Na meninice, certa feita ouvi minha mãe dizer que cada ser humano possuía uma melodia única, cujas notas vibrariam em diferentes tons, e, se mergulhássemos, em nós mesmos, ouviríamos os acordes.
Canoando os anos, nas águas ligeiras do mar da vida, sob orientação da balestilha, perseguindo as estrelas, percebi que essa canção ressoava ainda mais ao fazer um gesto samaritano.
Depois, constatei, satisfeito, através do insuperável exemplo do vovô Raimundo Anastácio, homem de coração generoso, apesar de não possuir muitas posses, que esta música se cristalizava, como se fora sinfonia de Beethoven, cada vez que ele semeava o bem, seguindo, com humildade, os ensinamentos sublimes do Divino Mestre Jesus.

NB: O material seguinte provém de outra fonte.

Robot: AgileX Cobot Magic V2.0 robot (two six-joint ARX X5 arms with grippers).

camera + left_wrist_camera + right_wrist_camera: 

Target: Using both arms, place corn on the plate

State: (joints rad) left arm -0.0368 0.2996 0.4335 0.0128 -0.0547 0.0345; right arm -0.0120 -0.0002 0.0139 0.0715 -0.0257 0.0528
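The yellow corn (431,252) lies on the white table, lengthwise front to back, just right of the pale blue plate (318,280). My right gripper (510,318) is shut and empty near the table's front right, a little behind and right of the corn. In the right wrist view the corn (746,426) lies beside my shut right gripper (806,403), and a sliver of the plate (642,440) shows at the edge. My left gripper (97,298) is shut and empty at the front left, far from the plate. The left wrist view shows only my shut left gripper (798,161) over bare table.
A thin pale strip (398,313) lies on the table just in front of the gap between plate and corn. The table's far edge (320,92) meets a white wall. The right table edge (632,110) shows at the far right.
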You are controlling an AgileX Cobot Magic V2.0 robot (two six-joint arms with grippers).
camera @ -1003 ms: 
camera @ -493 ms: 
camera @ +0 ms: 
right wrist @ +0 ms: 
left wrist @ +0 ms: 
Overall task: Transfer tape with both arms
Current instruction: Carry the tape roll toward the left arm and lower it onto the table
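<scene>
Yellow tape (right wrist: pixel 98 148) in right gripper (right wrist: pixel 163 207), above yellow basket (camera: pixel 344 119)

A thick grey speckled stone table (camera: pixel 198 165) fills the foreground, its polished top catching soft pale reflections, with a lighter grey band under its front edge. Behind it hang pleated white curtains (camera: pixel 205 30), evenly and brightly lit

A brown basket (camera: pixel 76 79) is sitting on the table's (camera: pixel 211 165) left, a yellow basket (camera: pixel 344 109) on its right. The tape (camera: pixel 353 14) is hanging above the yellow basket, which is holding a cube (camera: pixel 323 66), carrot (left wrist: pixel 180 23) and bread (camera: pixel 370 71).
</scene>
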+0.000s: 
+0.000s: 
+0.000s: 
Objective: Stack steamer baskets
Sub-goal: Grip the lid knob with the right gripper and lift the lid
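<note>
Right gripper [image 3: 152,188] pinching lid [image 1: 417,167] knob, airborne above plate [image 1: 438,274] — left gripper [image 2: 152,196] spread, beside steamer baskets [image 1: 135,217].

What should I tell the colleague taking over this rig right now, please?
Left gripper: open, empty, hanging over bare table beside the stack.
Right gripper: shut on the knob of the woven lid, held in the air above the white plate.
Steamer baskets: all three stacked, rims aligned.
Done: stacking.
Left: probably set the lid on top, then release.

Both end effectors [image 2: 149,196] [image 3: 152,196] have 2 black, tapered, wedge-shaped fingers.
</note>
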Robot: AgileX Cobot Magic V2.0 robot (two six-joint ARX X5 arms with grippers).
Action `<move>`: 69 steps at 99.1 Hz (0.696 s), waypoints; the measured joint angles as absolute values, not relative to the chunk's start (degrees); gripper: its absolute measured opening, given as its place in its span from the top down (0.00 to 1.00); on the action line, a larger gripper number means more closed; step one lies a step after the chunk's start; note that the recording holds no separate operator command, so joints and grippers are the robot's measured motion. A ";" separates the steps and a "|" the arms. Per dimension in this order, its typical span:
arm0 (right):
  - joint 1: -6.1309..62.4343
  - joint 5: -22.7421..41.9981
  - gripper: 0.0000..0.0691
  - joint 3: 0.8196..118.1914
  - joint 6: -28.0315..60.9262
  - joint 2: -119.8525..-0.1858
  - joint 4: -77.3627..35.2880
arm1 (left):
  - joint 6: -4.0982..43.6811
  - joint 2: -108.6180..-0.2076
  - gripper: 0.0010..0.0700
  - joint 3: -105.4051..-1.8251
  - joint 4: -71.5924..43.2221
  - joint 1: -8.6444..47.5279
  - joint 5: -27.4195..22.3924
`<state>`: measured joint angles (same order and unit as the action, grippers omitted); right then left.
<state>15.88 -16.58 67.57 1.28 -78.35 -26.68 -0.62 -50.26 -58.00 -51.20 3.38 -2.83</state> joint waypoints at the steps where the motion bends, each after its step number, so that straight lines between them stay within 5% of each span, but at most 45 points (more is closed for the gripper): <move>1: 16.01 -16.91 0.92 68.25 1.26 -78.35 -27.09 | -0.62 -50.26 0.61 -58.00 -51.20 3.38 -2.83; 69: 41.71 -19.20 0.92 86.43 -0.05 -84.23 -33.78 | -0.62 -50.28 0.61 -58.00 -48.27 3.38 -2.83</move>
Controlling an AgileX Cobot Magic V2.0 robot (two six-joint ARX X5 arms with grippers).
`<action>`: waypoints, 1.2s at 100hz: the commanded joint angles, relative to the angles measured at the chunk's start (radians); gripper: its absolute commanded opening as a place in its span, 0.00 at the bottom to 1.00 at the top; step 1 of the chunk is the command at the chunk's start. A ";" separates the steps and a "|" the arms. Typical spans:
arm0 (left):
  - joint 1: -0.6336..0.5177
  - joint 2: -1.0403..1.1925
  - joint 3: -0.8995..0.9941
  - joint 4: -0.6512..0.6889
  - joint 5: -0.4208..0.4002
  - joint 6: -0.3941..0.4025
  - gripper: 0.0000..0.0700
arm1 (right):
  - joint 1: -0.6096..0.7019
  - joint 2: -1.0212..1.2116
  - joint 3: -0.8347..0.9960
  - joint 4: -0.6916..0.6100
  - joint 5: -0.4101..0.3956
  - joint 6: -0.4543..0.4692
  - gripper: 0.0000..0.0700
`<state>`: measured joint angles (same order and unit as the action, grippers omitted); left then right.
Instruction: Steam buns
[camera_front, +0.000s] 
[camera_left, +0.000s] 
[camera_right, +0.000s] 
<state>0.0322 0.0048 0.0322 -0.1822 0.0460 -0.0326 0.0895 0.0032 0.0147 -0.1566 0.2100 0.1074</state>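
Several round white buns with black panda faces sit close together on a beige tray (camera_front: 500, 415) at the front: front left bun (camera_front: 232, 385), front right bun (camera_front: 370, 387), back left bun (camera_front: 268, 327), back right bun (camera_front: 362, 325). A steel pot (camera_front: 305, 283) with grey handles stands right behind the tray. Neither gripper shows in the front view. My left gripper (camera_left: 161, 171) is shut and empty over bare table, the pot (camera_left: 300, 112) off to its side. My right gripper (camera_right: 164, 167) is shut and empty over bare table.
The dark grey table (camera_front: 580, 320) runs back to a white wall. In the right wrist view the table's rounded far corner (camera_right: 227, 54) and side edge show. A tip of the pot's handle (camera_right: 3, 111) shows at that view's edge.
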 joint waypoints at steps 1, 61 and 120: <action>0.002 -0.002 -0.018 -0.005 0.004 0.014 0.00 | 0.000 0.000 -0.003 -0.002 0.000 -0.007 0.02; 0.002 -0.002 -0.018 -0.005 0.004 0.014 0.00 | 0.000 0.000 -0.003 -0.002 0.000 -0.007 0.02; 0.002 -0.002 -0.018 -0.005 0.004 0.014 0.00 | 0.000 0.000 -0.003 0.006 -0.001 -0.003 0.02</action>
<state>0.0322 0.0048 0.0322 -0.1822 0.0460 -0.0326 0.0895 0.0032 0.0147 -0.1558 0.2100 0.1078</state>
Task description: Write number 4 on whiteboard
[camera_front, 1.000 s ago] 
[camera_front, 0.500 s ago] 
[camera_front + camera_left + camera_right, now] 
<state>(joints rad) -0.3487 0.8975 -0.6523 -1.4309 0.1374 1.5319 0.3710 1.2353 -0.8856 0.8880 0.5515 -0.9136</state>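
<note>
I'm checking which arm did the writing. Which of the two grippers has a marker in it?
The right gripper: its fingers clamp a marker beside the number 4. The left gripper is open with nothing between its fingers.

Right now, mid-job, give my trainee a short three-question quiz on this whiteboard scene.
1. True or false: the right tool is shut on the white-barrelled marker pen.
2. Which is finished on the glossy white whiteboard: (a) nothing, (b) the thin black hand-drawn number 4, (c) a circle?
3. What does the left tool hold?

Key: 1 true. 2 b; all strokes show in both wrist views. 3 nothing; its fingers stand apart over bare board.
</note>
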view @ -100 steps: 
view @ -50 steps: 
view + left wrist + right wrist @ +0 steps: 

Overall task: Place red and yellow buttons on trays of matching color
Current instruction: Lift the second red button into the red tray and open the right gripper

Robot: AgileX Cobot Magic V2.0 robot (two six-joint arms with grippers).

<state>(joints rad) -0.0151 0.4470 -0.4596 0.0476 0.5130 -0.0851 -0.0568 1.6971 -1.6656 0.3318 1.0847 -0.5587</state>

Certo dia, perto das ave marias, meu avô ainda estava cuidando dos seus animais de carga, no curral, quando um morador do Morgado, distante poucas léguas de Massapê, assomou à porta do oitão, montado num pangaré, de passo macio, e, ao descer da montaria, cumprimentou educadamente à minha avó, dizendo-lhe, em seguida, que gostaria de prosar um pouco com o dono da casa.
Após ouvir o recado, vovô colocou água limpa, no coche, falando com o Aroeira, seu jumento predileto, como um pai fala com uma criança, alisando seu focinho, dirigindo-se, depois, até o forasteiro.
Segurando o chapéu de palha, que não parava quieto um só instante, nas suas mãos cheias de veias azuis, o estranho, logo que avistou meu avô, fez uma leve mesura, e, sem mais demora, disse-lhe, à meia voz, que precisava da ajuda dele para poder comprar um remédio para sua filha caçula que estava doente há muitos dias.
Nesse momento, vi a asa do morcego da aflição roçar a face de vovô Anastácio por que, no dia anterior, tivera que pagar alguns fornecedores - e nada havia sobrado.
Sabendo que quem pede precisa ser atendido, vovô disse ao homem que se sentasse um pouco enquanto ia, no centro, resolver um breve assunto.
Ao voltar, certo tempo depois, de posse de determinada quantia, entregou tudo ao morgadense que, cheio de gratidão, foi embora.
Este fato, singelo, revela, entretanto, a grandeza de coração de quem se preocupa em acolher o próximo, ouvindo suas súplicas.
Quem batia à sua porta, nas horas mais incertas, jamais saiu dali sem ser atendido, por que ele fazia da partilha do pão uma benção sagrada.
Parece que estou vendo os olhos do estranho brilharem de intensa alegria, ao receber o donativo de vovô Raimundo, ciente que levaria um facho de esperança para casa .
Ah! Se os homens deixassem de ser maus e tão egoístas, transformando-se, pela força da Palavra de Deus, em novas criaturas, cessariam todas as lágrimas e tanto sofrimento neste mundo cheio de dor.